Dokter Diminta Tidak Terburu-Buru Berikan Obat Antibiotika, Ini Alasannya
thedesignweb.co.id, Jakarta – Antibiotik tidak boleh diberikan sembarangan, melainkan harus diberikan oleh dokter. Hal ini untuk mencegah resistensi akibat penggunaan antibiotik yang tidak tepat untuk melawan infeksi bakteri.
Juru Bicara Kementerian Kesehatan (Kemenkes) RI Dr. Mohammad Zyahril, Sp.P, MPH menjelaskan pentingnya dokter meresepkan antibiotik dengan benar. Ia berpesan kepada masyarakat untuk tidak membeli antibiotik gratis karena obat tersebut tergolong obat keras.
“Antibiotik adalah obat untuk membunuh bakteri, sedangkan obat anti bakteri lainnya antara lain antibiotik dan antijamur. Oleh karena itu, ada obat untuk bakteri, virus, dan jamur. Antibiotik harus diberikan sesuai indikasi,” kata Syahril, Jakarta, Sehat Negeriku.
“Dokter meresepkan antibiotik. Karena memerlukan resep dokter dan antibiotik tidak bisa dibeli bebas. Karena indikasinya harus dipatuhi, termasuk pengobatan dan tatalaksana yang ketat.
Organisasi Kesehatan Dunia (WHO) membagi antibiotik menjadi tiga kelompok yang disebut AWARe (Access, Watch dan Reserve). Satu akses mencakup antibiotik yang disetujui untuk penyakit umum dan mudah diakses.
Jam tangan ini mencakup antibiotik yang digunakan pada pasien sakit kritis di fasilitas medis. Penggunaan antibiotik ini harus dipantau secara hati-hati untuk menghindari overdosis.
Saat ini, kelompok proteksi mencakup antibiotik yang hanya digunakan sebagai upaya terakhir untuk mengobati infeksi parah yang disebabkan oleh bakteri yang resistan terhadap obat.
Mengenai perbedaan jenis antibiotik, Syahril menegaskan, salah satu indikasi pemberian antibiotik kepada pasien adalah bukti.
Buktinya, misalnya kalau batuk dan pilek, diberi obat A. Lalu kalau pasiennya infeksi saluran pernafasan, infeksi kandung kemih, infeksi saluran kemih, obat B. Itu buktinya, menurut surat kabar itu,” tegasnya.

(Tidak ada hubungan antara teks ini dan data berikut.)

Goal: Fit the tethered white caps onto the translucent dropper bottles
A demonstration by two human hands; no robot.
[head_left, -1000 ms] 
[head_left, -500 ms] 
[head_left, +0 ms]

“Selanjutnya, dokter mungkin akan meresepkan obat untuk mengatasi gejala selama pasien menjalani tes. Misalnya seorang pasien mengalami gejala demam dan nyeri.
Jika pasien tidak menunjukkan gejala dan nyeri, atau bahkan penyakit lain, dokter diperkirakan tidak akan langsung meresepkan antibiotik.
“Dokter sebaiknya tidak terburu-buru memberikan antibiotik. Syahril melanjutkan, “Harus ada pendapat dari pasien, dan dicari gejalanya seperti demam dan nyeri.”
Namun, jika gejala pasien lebih parah atau antibiotik terbukti tidak efektif, tes laboratorium kultur akan dilakukan untuk menentukan jenis bakteri dan pengobatan yang tepat.
Hasil uji kultur akan menunjukkan jenis antibiotik yang terbaik untuk mengobati infeksi bakteri pasien. Jika antibiotik yang diberikan tidak baik maka penyakitnya tidak akan sembuh.